As an exercise, transcribe the data below in full and exactly, omitting pictures.

-- Opening Marker --

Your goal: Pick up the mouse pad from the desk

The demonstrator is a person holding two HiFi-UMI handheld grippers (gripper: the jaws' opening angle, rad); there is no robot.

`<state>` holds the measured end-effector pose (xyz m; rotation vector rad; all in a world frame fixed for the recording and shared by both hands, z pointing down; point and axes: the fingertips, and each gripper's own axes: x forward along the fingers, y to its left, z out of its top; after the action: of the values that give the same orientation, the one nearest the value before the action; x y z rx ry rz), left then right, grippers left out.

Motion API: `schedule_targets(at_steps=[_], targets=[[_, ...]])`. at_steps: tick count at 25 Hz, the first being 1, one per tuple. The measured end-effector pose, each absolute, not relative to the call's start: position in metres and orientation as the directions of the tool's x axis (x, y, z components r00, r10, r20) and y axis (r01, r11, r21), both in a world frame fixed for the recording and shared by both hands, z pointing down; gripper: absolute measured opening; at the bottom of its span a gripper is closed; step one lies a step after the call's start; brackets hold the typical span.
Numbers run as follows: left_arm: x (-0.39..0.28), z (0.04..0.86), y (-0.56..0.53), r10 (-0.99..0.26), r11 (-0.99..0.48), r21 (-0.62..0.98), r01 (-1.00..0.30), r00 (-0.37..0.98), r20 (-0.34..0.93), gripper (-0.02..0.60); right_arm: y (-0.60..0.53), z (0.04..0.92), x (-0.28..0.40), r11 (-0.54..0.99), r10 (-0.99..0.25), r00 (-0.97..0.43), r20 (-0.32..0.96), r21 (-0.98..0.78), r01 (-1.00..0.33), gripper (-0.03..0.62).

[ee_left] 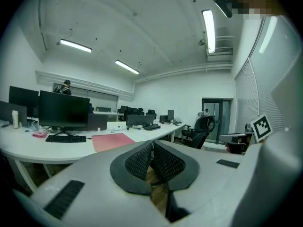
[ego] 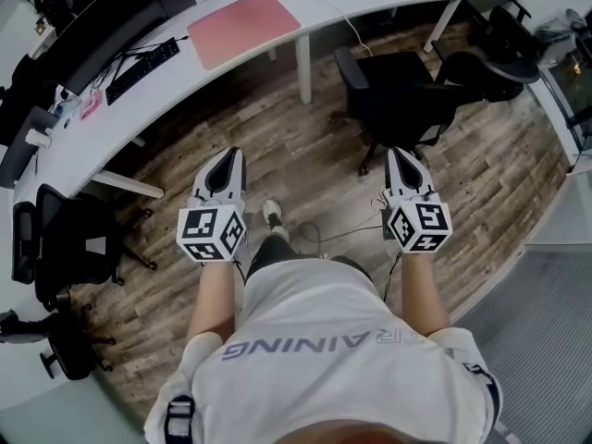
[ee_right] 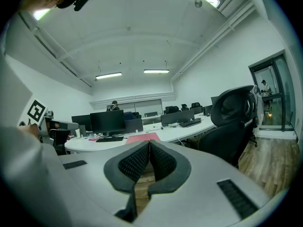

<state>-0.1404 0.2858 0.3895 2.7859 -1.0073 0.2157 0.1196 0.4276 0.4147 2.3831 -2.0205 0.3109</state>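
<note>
The mouse pad [ego: 245,26] is a flat pink rectangle with rounded corners. It lies on the smooth white top of a long curved desk [ego: 111,141], near the desk's front edge. In the head view it sits at about 12 o'clock from the left gripper [ego: 226,155] and 11 o'clock from the right gripper [ego: 400,154], well apart from both. Neither gripper touches it.

Both grippers are held out side by side over a floor [ego: 287,137] of grey-brown wood planks. Each has a smooth white shell that tapers to a rounded nose, and each carries a cube [ego: 211,232] printed with black-and-white square markers at its rear.

In the left gripper view the two black pads [ee_left: 139,162] have a dimpled, mesh-like surface and meet at their tips. The jaws are closed together with nothing between them. The pink pad shows beyond them at roughly 10 o'clock. In the right gripper view the jaws are closed in the same way, their textured pads [ee_right: 135,163] pressed together and empty, with the pad just above the tips at 12 o'clock.

A flat black keyboard [ego: 141,69] lies at 8 o'clock from the pad, in front of a dark monitor [ego: 97,37]. A black padded office chair [ego: 402,95] on castors stands at 12 o'clock from the right gripper.
</note>
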Motion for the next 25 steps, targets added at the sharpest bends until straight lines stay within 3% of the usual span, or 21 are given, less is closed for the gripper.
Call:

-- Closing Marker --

→ **EXERCISE RESPONSE**:
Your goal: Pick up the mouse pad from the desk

The demonstrator is a person holding two HiFi-UMI handheld grippers (gripper: the jaws' opening angle, rad); there is no robot.

`<state>` holds the measured end-effector pose (xyz m; rotation vector rad; all in a world frame fixed for the recording and shared by both hands, z pointing down; point and axes: the fingertips, and each gripper's own axes: x forward along the fingers, y to its left, z out of its top; after the action: of the values that give the same orientation, the one nearest the value before the action; x y z rx ry rz), left then right, grippers left out.

Motion API: `schedule_targets(at_steps=[_], targets=[[_, ...]])`. at_steps: tick count at 25 Hz, the first being 1, one per tuple. The measured end-effector pose, each absolute, not relative to the call's start: position in metres and orientation as the directions of the tool's x axis (x, y, z components r00, r10, r20) and y axis (r01, r11, r21), both in a world frame fixed for the recording and shared by both hands, z pointing down; gripper: absolute measured opening; at the bottom of its span a gripper is closed; step one lies a step after the call's start; brackets hold the typical span.
Numbers run as follows: left_arm: x (-0.39..0.28), z (0.04..0.86), y (-0.56..0.53), r10 (-0.99..0.26), r11 (-0.99..0.48), r21 (-0.62..0.98), r01 (-1.00..0.30), r00 (-0.37..0.98), r20 (-0.34..0.93), gripper (-0.02..0.60); right_arm: y (-0.60..0.53), z (0.04..0.92), x (-0.28..0.40), r11 (-0.54..0.99), r10 (-0.99..0.25), r00 (-0.97..0.43), r20 (-0.32..0.96), r21 (-0.98..0.78), r01 (-1.00..0.33), gripper (-0.03..0.62).

[ee_left] 
[ego] 
[ee_right] 

<state>-0.1404 0.2858 0.3895 2.7859 -1.0073 0.2157 0.1196 0.4276 0.4147 2.3831 -2.0205 0.3109</state>
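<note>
The mouse pad [ego: 245,26] is a flat pink rectangle with rounded corners. It lies on the smooth white top of a long curved desk [ego: 111,141], near the desk's front edge. In the head view it sits at about 12 o'clock from the left gripper [ego: 226,155] and 11 o'clock from the right gripper [ego: 400,154], well apart from both. Neither gripper touches it.

Both grippers are held out side by side over a floor [ego: 287,137] of grey-brown wood planks. Each has a smooth white shell that tapers to a rounded nose, and each carries a cube [ego: 211,232] printed with black-and-white square markers at its rear.

In the left gripper view the two black pads [ee_left: 139,162] have a dimpled, mesh-like surface and meet at their tips. The jaws are closed together with nothing between them. The pink pad shows beyond them at roughly 10 o'clock. In the right gripper view the jaws are closed in the same way, their textured pads [ee_right: 135,163] pressed together and empty, with the pad just above the tips at 12 o'clock.

A flat black keyboard [ego: 141,69] lies at 8 o'clock from the pad, in front of a dark monitor [ego: 97,37]. A black padded office chair [ego: 402,95] on castors stands at 12 o'clock from the right gripper.
</note>
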Motion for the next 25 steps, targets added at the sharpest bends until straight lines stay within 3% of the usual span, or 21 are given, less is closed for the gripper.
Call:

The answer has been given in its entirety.